Source data START
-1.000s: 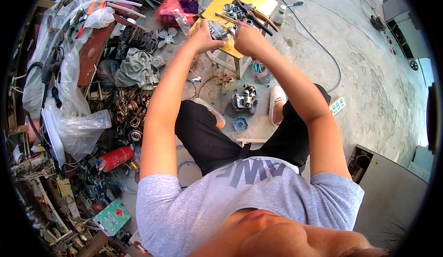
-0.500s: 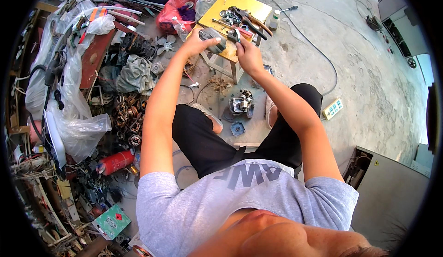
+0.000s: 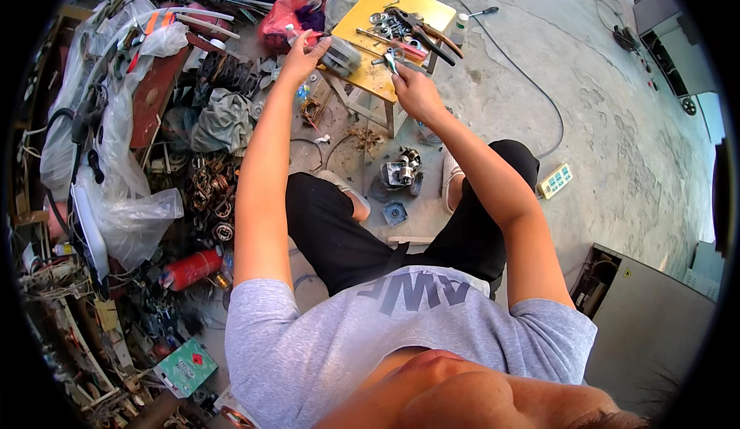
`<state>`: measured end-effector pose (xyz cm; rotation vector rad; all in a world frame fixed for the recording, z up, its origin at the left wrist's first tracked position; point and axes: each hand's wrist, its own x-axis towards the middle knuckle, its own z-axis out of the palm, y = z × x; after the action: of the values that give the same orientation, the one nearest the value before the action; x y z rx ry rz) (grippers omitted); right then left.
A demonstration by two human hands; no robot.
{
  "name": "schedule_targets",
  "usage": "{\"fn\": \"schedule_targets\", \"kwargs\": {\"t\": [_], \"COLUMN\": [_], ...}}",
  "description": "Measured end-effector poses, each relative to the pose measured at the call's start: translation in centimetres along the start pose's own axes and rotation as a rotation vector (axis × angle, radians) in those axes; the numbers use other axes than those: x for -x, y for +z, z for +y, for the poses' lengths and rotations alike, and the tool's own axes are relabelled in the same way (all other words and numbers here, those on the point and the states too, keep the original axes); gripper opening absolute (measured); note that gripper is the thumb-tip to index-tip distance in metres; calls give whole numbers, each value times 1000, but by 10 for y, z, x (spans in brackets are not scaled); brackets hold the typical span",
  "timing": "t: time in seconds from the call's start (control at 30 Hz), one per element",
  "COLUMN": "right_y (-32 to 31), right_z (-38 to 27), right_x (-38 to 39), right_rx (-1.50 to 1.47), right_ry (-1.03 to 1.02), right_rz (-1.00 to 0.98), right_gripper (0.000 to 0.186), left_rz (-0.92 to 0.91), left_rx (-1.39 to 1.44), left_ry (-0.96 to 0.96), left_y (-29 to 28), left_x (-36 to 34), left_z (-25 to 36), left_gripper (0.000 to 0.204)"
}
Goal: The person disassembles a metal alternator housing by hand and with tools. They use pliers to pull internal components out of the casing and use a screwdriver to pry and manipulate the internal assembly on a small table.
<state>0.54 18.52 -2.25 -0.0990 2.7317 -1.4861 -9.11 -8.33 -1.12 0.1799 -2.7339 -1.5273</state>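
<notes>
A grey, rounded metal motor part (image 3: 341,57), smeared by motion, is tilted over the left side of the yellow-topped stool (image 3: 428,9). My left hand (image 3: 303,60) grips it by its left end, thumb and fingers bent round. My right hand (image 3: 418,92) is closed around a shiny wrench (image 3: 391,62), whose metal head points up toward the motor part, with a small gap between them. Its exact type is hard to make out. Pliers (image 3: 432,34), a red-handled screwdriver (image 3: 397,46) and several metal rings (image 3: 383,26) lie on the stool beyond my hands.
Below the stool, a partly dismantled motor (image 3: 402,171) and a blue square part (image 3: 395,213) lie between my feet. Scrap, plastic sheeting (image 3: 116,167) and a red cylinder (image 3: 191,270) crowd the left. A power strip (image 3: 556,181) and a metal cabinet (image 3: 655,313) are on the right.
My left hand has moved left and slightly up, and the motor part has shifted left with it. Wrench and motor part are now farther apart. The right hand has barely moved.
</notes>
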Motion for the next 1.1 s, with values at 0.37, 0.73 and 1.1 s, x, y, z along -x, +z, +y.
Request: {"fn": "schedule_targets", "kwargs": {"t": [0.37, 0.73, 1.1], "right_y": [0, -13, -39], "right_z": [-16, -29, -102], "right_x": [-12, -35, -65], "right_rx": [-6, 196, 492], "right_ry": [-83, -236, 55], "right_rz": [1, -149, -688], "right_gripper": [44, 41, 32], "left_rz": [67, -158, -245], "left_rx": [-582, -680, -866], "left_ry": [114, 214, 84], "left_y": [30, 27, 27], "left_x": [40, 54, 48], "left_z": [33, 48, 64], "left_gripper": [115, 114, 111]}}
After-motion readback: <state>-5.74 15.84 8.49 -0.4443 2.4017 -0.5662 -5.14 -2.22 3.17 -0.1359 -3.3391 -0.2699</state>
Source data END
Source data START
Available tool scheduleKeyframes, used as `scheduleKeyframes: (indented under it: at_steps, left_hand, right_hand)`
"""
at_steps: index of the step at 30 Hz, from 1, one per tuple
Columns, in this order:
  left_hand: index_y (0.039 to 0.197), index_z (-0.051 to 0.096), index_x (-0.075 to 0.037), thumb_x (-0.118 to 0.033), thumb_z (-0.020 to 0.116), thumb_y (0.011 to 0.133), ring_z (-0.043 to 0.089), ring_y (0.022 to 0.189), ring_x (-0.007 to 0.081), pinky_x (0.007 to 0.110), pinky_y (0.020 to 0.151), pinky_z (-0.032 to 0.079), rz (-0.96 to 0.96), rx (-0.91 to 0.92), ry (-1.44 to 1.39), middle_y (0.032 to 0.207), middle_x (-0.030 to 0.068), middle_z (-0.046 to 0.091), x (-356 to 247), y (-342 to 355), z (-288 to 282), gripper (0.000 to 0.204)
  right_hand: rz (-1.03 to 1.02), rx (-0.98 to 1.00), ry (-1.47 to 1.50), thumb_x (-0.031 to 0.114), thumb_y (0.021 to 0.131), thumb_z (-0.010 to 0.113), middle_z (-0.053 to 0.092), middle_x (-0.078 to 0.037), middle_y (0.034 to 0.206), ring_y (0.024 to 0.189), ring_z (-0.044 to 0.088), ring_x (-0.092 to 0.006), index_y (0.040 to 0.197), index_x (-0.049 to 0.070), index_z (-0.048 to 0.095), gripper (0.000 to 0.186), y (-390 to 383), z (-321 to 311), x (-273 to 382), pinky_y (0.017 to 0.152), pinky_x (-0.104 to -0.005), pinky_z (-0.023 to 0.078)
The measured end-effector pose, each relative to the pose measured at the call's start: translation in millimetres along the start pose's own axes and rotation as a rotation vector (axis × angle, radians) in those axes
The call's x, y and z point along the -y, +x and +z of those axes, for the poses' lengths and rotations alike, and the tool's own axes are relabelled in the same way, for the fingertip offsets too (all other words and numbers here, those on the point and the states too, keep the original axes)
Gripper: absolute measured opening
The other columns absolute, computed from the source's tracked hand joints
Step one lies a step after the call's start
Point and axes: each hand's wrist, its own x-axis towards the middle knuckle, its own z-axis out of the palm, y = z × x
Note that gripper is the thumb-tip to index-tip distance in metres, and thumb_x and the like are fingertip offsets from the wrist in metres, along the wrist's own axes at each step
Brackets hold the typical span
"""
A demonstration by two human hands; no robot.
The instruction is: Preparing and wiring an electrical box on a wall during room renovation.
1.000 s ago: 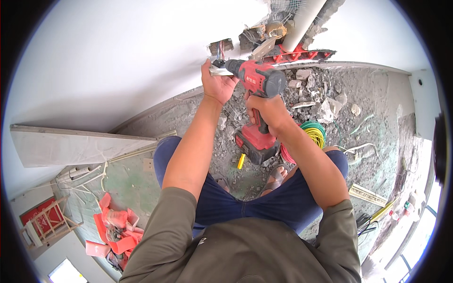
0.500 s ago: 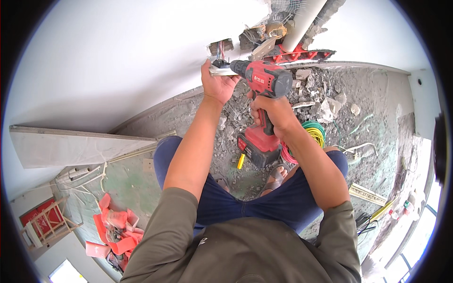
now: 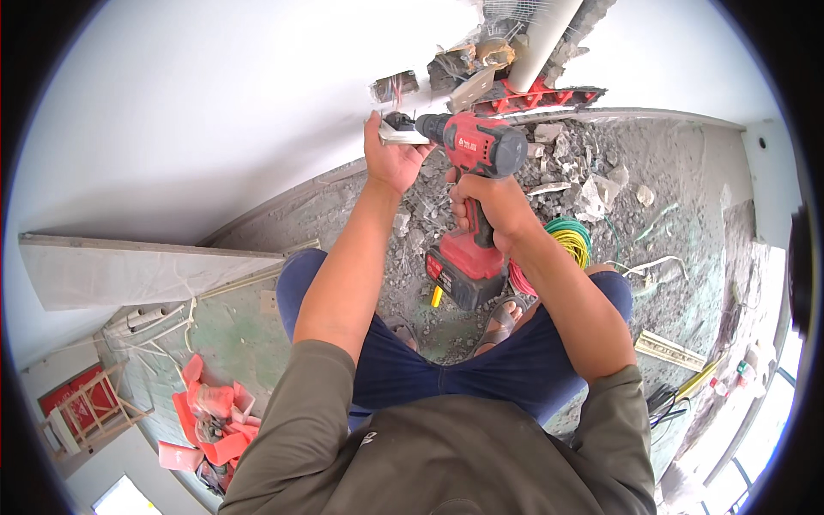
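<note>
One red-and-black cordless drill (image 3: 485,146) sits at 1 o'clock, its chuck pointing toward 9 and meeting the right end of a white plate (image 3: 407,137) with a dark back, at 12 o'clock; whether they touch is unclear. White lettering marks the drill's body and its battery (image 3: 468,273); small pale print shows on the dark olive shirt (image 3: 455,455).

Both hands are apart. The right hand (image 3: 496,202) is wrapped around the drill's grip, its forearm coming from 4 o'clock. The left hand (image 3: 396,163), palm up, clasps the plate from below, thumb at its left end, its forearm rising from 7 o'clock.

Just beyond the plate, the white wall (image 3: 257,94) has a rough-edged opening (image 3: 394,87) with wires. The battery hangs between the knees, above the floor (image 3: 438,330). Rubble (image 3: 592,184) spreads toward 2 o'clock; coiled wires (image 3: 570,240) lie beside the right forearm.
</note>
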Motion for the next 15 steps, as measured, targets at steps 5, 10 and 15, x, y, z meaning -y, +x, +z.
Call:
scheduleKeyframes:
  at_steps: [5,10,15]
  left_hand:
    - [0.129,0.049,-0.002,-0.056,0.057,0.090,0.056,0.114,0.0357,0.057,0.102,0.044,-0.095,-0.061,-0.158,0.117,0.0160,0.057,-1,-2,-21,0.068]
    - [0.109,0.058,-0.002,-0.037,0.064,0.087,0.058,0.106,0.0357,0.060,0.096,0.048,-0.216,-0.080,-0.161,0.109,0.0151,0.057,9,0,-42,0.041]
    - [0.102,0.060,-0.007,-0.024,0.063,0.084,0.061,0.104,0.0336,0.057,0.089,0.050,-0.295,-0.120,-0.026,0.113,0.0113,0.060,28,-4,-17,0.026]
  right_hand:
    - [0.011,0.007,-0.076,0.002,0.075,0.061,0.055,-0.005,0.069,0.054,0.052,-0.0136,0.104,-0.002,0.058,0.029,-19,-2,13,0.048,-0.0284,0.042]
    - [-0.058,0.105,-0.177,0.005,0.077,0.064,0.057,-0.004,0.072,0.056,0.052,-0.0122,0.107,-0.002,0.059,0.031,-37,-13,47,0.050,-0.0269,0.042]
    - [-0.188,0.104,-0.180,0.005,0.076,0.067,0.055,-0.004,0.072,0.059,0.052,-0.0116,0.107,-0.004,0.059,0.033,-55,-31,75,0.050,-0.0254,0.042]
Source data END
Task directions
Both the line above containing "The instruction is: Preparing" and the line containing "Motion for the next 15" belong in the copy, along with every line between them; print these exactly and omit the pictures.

Answer to the exercise
The instruction is: Preparing and wiring an electrical box on a wall during room renovation.
1.000 s ago: 
0.500 s ago: 
now: 
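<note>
One red-and-black cordless drill (image 3: 485,146) sits at 1 o'clock, its chuck pointing toward 9 and meeting the right end of a white plate (image 3: 407,137) with a dark back, at 12 o'clock; whether they touch is unclear. White lettering marks the drill's body and its battery (image 3: 468,273); small pale print shows on the dark olive shirt (image 3: 455,455).

Both hands are apart. The right hand (image 3: 496,202) is wrapped around the drill's grip, its forearm coming from 4 o'clock. The left hand (image 3: 396,163), palm up, clasps the plate from below, thumb at its left end, its forearm rising from 7 o'clock.

Just beyond the plate, the white wall (image 3: 257,94) has a rough-edged opening (image 3: 394,87) with wires. The battery hangs between the knees, above the floor (image 3: 438,330). Rubble (image 3: 592,184) spreads toward 2 o'clock; coiled wires (image 3: 570,240) lie beside the right forearm.
</note>
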Motion for the next 15 steps, as measured, targets at steps 5, 10 and 15, x, y, z meaning -y, +x, +z.

The output is complete as shown.